If you relate this to the actual data, it gets worse: A Unicode string of length 1 would still require 32 bytes on an allocator that aligns to 16.
I think that's unusual -- 8-byte alignment is most common even on 64-bit boxes. KSR had to align to 128-byte boundaries, but there's a reason KSR died <wink -- alas, gross alignment requirements wasn't really it>.
Therefore, to store 2 bytes of real data, you need 80 bytes of memory.
I don't know how much overhead pymalloc adds, though; I believe it is significantly less expensive.
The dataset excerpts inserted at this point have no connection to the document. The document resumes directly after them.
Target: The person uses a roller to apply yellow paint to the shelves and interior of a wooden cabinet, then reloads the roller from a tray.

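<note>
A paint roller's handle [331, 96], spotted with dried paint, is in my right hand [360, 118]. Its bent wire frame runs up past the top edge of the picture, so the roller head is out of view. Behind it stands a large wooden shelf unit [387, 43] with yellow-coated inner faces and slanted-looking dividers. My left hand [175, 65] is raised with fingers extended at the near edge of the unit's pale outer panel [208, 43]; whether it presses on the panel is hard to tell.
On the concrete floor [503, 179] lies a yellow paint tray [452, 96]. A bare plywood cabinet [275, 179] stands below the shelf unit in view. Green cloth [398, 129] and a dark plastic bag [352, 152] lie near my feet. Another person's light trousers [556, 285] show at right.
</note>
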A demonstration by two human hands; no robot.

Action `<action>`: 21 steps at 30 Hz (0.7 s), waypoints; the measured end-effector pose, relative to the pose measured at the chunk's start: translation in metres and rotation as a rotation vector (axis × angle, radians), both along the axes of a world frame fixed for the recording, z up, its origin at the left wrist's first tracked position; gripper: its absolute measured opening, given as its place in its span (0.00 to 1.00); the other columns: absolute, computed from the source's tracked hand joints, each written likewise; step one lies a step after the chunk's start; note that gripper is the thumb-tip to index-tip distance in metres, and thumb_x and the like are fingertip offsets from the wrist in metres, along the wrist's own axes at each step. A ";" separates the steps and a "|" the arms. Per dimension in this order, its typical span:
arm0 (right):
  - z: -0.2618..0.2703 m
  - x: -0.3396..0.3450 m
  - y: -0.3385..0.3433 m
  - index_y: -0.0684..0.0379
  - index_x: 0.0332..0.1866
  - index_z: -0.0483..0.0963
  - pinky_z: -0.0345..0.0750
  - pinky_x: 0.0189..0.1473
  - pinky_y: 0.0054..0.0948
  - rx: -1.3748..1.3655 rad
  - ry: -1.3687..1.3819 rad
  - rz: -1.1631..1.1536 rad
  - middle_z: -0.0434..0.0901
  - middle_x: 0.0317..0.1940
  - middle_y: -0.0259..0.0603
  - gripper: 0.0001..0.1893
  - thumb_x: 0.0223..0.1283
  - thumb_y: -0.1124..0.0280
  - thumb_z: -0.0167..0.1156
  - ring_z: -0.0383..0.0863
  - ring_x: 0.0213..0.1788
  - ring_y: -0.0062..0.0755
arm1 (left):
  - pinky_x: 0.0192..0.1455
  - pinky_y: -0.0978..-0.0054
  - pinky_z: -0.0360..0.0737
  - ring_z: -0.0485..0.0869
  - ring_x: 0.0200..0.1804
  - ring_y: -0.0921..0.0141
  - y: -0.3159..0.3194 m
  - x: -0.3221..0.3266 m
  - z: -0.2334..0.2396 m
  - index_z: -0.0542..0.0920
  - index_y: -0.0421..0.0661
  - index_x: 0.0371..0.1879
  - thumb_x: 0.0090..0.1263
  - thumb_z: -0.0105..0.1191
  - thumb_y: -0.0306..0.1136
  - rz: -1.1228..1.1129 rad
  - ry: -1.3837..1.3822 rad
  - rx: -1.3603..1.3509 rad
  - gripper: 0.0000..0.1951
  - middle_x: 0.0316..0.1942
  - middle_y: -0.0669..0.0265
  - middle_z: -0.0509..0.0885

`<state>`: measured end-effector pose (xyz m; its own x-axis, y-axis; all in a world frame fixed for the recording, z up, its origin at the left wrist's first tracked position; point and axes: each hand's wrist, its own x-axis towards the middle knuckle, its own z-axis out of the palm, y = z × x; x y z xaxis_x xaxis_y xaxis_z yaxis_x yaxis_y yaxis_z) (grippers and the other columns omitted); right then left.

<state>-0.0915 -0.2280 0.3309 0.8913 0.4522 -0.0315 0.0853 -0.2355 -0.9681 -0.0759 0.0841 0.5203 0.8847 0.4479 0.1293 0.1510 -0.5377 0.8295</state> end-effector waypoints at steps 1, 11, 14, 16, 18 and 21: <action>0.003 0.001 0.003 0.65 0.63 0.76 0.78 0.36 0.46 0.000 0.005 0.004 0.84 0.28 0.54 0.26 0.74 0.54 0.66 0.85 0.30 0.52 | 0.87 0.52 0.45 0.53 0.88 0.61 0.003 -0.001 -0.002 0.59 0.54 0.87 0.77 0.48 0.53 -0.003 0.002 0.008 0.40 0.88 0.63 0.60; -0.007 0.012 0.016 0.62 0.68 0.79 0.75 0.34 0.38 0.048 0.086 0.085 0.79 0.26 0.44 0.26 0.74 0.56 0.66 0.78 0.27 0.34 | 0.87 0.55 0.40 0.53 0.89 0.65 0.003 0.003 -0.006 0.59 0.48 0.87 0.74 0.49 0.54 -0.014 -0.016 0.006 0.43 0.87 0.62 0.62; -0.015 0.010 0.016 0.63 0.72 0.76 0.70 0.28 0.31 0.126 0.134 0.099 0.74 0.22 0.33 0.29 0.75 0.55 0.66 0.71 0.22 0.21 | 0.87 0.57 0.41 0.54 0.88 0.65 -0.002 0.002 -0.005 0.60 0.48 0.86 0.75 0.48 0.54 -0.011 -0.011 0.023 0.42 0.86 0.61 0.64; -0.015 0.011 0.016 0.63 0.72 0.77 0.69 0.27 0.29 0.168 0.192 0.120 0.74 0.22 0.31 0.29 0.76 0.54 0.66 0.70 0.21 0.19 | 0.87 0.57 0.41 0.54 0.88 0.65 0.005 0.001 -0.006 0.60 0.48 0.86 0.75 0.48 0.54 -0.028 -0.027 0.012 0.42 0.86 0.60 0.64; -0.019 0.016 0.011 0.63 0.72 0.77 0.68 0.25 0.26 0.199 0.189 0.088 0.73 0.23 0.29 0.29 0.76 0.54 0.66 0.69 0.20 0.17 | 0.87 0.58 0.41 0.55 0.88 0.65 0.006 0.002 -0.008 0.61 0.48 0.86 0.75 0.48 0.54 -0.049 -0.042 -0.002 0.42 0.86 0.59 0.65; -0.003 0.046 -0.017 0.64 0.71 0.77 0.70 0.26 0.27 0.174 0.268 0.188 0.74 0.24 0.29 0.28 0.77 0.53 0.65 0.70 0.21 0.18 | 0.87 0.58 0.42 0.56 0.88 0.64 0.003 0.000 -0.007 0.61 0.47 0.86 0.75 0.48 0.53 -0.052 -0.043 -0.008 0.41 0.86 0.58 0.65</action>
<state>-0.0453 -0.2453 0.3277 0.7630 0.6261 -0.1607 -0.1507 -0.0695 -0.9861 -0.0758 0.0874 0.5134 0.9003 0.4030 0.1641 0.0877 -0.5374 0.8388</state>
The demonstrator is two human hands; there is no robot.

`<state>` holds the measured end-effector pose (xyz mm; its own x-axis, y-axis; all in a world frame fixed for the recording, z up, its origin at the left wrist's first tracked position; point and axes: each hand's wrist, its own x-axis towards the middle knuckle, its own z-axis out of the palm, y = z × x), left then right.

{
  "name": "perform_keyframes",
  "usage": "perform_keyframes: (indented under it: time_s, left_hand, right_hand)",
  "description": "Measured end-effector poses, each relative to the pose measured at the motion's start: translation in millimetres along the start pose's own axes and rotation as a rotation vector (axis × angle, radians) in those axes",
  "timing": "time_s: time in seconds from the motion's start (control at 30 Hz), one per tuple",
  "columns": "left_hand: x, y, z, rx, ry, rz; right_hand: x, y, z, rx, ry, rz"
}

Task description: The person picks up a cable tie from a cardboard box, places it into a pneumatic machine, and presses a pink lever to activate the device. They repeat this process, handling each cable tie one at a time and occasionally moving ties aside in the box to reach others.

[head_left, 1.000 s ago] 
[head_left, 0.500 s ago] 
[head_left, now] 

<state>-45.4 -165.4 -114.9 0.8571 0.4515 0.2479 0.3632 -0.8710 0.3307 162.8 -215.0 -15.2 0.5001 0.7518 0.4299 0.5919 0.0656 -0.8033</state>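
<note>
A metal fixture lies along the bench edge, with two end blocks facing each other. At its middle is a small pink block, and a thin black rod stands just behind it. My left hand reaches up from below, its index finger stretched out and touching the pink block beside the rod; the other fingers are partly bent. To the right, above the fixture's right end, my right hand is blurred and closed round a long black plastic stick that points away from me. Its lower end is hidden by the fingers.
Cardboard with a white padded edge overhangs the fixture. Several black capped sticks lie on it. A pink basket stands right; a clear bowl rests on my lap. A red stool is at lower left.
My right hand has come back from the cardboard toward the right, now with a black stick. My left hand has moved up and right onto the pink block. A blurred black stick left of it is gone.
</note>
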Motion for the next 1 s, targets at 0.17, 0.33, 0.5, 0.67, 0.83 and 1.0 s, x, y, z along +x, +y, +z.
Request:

Yes, much less. On a 32-bit box, using the current #define's, and ignoring "arena" overhead(*), pymalloc uses 32 bytes per 4096 for bookkeeping. The remaining 4064 bytes can all be user data, but subject to 8-byte alignment, and to how many whole chunks of a given size can fit in 4064 bytes. For the PyUnicodeObject example, 8-byte alignment is without cost, and for the rest
divmod(4096 - 32, 24) (169, 8)
That is, pymalloc can get 169 PyUnicodeObjects out of a 4KB "page", with 32 bytes for bookkeeping, and 8 bytes left over (unused) -- total overhead is about 1%. (*) pymalloc gets "arenas" from the system malloc, where an arena is currently 256KB. Up to (worst case) 4KB of that is lost to align the start address to a 4KB boundary, and there's also the comparatively trivial (compared to 4KB!) overhead from the system malloc.